WHAT IS EXPECTED –
Beginning with the first line of the data below, reproduce every line unchanged, ending with the line that holds "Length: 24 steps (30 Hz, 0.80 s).".
- Opening Delimiter -
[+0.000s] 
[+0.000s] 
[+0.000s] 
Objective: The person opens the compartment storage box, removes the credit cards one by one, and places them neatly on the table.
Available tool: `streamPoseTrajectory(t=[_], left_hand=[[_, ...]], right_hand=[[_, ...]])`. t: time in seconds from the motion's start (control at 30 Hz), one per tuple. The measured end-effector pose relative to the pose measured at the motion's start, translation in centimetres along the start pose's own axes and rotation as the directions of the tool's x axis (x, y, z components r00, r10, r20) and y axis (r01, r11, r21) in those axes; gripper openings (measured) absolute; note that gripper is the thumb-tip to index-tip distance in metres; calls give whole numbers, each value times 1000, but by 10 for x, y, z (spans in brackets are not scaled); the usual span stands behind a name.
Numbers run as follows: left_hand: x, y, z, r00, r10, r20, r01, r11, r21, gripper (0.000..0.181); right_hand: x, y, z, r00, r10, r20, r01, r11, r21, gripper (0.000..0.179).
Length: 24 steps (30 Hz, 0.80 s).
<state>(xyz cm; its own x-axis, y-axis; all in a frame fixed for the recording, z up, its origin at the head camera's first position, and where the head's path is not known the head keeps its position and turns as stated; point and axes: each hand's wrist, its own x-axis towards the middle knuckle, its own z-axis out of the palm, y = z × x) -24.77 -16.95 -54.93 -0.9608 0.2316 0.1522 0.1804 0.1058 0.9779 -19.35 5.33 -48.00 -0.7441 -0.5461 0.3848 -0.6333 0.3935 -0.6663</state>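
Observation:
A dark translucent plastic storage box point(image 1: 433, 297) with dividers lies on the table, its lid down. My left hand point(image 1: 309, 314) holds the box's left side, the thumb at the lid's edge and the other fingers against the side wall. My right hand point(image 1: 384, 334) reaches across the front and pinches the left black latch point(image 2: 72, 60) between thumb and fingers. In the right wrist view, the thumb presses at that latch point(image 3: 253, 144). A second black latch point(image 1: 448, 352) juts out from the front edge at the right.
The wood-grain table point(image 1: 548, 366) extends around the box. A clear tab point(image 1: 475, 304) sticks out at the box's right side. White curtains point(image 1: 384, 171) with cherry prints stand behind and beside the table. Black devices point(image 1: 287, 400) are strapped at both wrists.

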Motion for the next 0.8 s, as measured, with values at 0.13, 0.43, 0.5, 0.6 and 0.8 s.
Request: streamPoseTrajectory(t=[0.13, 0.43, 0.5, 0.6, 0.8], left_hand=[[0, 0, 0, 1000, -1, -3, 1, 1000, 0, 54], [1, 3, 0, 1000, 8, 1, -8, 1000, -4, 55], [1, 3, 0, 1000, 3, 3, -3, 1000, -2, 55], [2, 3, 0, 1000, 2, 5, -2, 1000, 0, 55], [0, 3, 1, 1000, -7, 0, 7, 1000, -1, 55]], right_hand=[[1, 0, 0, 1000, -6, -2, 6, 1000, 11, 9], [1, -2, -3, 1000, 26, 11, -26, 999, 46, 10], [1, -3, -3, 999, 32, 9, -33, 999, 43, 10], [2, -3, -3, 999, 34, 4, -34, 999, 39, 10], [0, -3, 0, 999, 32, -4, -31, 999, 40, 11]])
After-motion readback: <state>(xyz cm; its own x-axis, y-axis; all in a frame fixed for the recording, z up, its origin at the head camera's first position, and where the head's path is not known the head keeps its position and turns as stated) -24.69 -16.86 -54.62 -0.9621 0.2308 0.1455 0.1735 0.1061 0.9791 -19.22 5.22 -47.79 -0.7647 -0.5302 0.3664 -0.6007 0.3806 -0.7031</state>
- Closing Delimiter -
SOLUTION TO THIS TASK –
[+0.000s] 
[+0.000s] 
[+0.000s] 
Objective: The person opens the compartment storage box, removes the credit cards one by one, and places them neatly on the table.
Available tool: `streamPoseTrajectory(t=[_], left_hand=[[_, ...]], right_hand=[[_, ...]])`. t: time in seconds from the motion's start (control at 30 Hz), one per tuple. The measured end-effector pose relative to the pose measured at the motion's start, translation in centimetres along the start pose's own axes and rotation as the directions of the tool's x axis (x, y, z components r00, r10, r20) and y axis (r01, r11, r21) in those axes; gripper openings (measured) absolute; note that gripper is the thumb-tip to index-tip distance in metres; calls give whole numbers, each value times 1000, but by 10 for x, y, z (spans in brackets are not scaled); the usual span stands behind a name.
Numbers run as follows: left_hand: x, y, z, r00, r10, r20, r01, r11, r21, gripper (0.000..0.181); right_hand: x, y, z, r00, r10, r20, r01, r11, r21, gripper (0.000..0.179).
Length: 24 steps (30 Hz, 0.80 s).

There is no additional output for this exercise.